■ **EXERCISE AIM**: Each line of the listing must be transcribed exactly, except for the images, which should be excluded.
══════
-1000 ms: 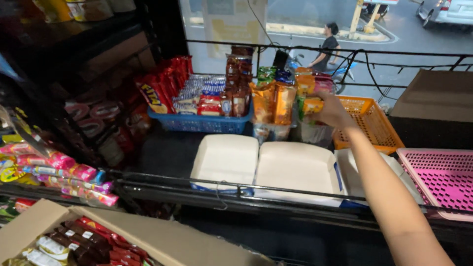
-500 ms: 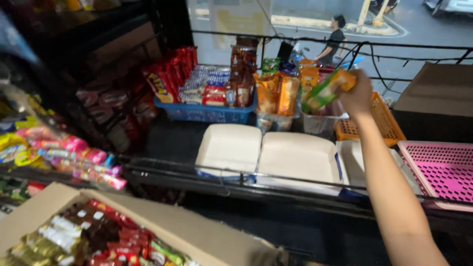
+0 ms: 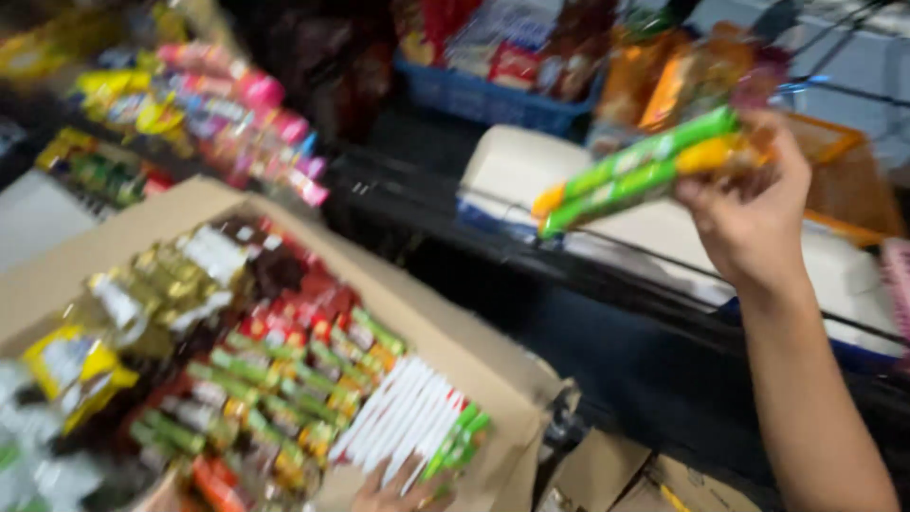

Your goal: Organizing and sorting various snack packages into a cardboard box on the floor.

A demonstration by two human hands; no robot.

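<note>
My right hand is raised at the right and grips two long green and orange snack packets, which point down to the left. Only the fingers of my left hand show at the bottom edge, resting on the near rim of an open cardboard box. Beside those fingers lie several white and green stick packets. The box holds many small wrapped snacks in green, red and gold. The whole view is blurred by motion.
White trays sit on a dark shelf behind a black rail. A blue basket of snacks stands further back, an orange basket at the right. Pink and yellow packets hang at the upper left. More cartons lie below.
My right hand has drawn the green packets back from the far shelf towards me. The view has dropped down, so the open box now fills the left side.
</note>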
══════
■ **ANSWER BOX**:
-1000 ms: 
-500 ms: 
+0 ms: 

Your goal: Organizing and sorting various snack packages into a cardboard box on the floor.

A demonstration by two human hands; no robot.

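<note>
My right hand is raised at the right and grips two long green and orange snack packets, which point down to the left. Only the fingers of my left hand show at the bottom edge, resting on the near rim of an open cardboard box. Beside those fingers lie several white and green stick packets. The box holds many small wrapped snacks in green, red and gold. The whole view is blurred by motion.
White trays sit on a dark shelf behind a black rail. A blue basket of snacks stands further back, an orange basket at the right. Pink and yellow packets hang at the upper left. More cartons lie below.
My right hand has drawn the green packets back from the far shelf towards me. The view has dropped down, so the open box now fills the left side.
</note>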

Work on the exercise is now finished.